Erase all Kittens is a game that can be used to teach kids some programming skills. The demo, which is available online, has several levels that scaffold learning to code (HTML and CSS) as the user plays a simple video game in which the goal is to release kittens from their box prisons. Whenever you reach a kitten, you are rewarded with a short video of a cute kitten. Each level is a bit harder, and you learn coding skills such as creating headings and changing colors so that you can more easily navigate.
My 11-year-old daughter was able to play the demo without any help from me. She has a bit of experience with coding, though. Whatever age level you try this with, the user needs to be able to read in order to make the necessary adjustments to the code.
If you want the full game, and you have some tech skills, you can visit this link. Erase All Kittens is currently in beta, so the full version is not currently available to play online. If you want to be notified about any updates, be sure to fill out your information on this page.
H/T to @wfryer for tweeting this link out last week! If you would like to see more ideas for teaching kids how to code, feel free to visit my Pinterest Board on Programming for Kids.
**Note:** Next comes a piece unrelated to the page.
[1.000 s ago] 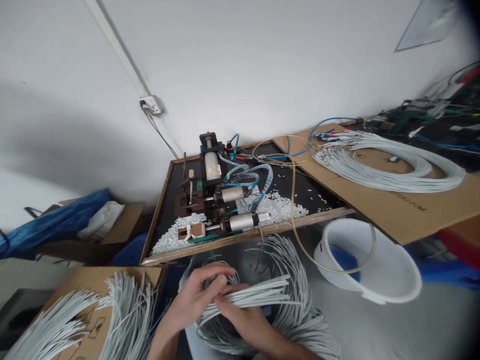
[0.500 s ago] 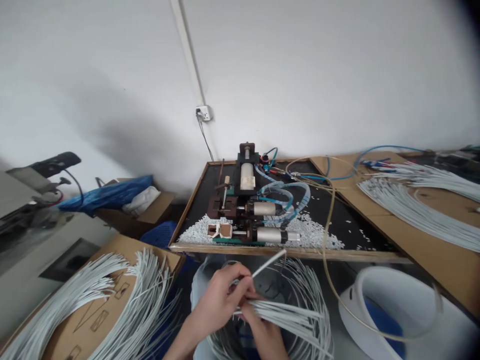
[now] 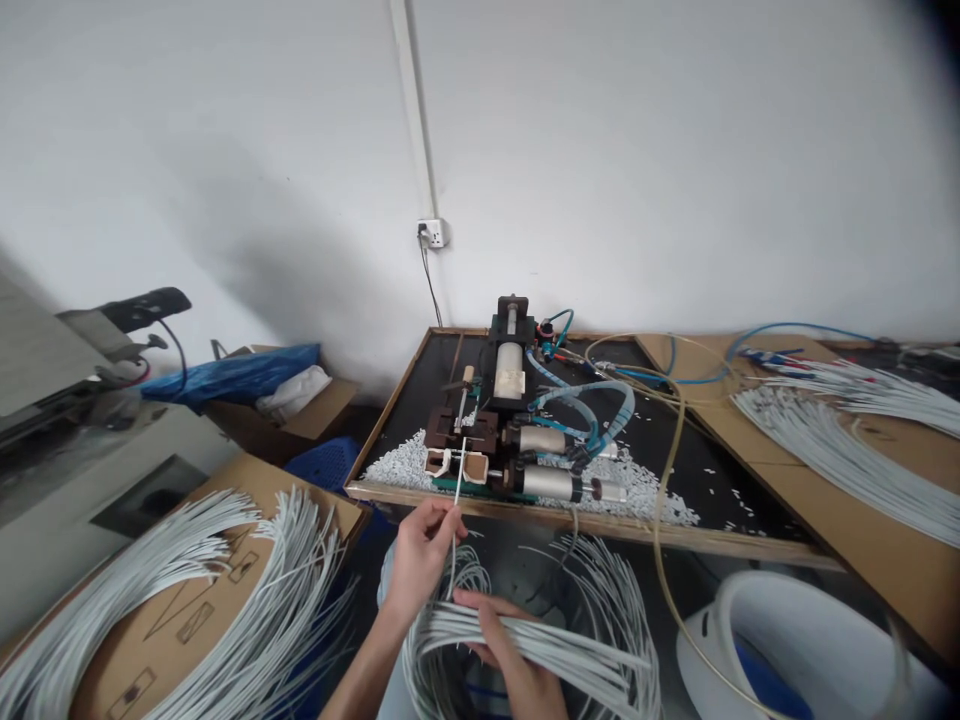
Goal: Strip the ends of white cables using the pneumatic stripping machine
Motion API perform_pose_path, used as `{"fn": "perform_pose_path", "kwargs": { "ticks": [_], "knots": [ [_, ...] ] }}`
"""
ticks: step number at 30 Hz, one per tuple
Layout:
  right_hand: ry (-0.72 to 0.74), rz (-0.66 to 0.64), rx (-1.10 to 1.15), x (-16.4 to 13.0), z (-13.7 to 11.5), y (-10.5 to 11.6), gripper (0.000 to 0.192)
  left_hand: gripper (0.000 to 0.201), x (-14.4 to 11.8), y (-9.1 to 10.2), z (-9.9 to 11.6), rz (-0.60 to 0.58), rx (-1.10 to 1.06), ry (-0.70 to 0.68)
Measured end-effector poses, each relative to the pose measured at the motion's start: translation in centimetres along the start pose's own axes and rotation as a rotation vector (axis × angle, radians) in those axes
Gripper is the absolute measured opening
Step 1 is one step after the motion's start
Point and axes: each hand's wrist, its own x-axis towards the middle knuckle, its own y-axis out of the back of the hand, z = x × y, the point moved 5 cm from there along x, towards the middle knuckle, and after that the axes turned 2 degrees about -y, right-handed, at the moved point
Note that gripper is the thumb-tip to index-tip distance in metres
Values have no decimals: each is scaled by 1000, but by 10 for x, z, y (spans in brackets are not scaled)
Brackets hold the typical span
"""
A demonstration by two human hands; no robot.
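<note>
Between its thumb and fingers, my left hand (image 3: 424, 550) pinches a single white cable (image 3: 459, 482). The cable's end points away from me, between the jaws (image 3: 469, 432) of a small machine with air cylinders. Below and to the right, my right hand (image 3: 514, 650) is closed around a bundle of white cables (image 3: 577, 655). The single cable runs down from my left fingers toward the coiled cables near the bundle. A pale tub (image 3: 388, 580) lies beneath the coils, mostly covered by them and by my left arm.
White cut bits (image 3: 397, 460) lie heaped on the black wood-edged tray (image 3: 405, 400) around the machine. More cable bundles rest on cardboard at left (image 3: 292, 590) and right (image 3: 832, 460). A white bucket (image 3: 701, 640) stands front right, with a yellowish hose (image 3: 660, 500) hanging across it.
My left hand has moved forward and left, away from my right hand, bringing the single cable's end into the machine's jaws. My right hand keeps the bundle. The view has shifted slightly left.
</note>
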Motion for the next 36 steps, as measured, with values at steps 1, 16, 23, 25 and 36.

I love inspirational quotes. When I saw this book at the store, I instantly knew I would need to purchase it. Each of the quotations is hand-lettered by Lisa Congdon, who began the series when she was doing a blog called, “365 Days of Hand Lettering.” The title of the book, Whatever You Are, Be a Good One, refers to the quote by Abraham Lincoln.
I really hate cutting apart books, but each of these pages is worthy of framing. There are several that encourage a healthy growth mindset, such as, “Success is never so interesting as struggle,” by Willa Cather, and, “I am not afraid of storms, for I am learning to sail my ship,” by Louisa May Alcott. You will also find encouraging quotes about kindness and being happy.
I haven’t figured out how I will be using the book in my classroom, but my students love to look for quotes. They enjoy browsing my Pinterest Board of Favorite Quotations, and also like to choose quotes from other books that I have in the classroom. (I have a picture frame with scrapbook paper on the inside, and they use dry-erase markers to write a “Quote of the Week” on it. They also use quotes in their Dream Team projects.)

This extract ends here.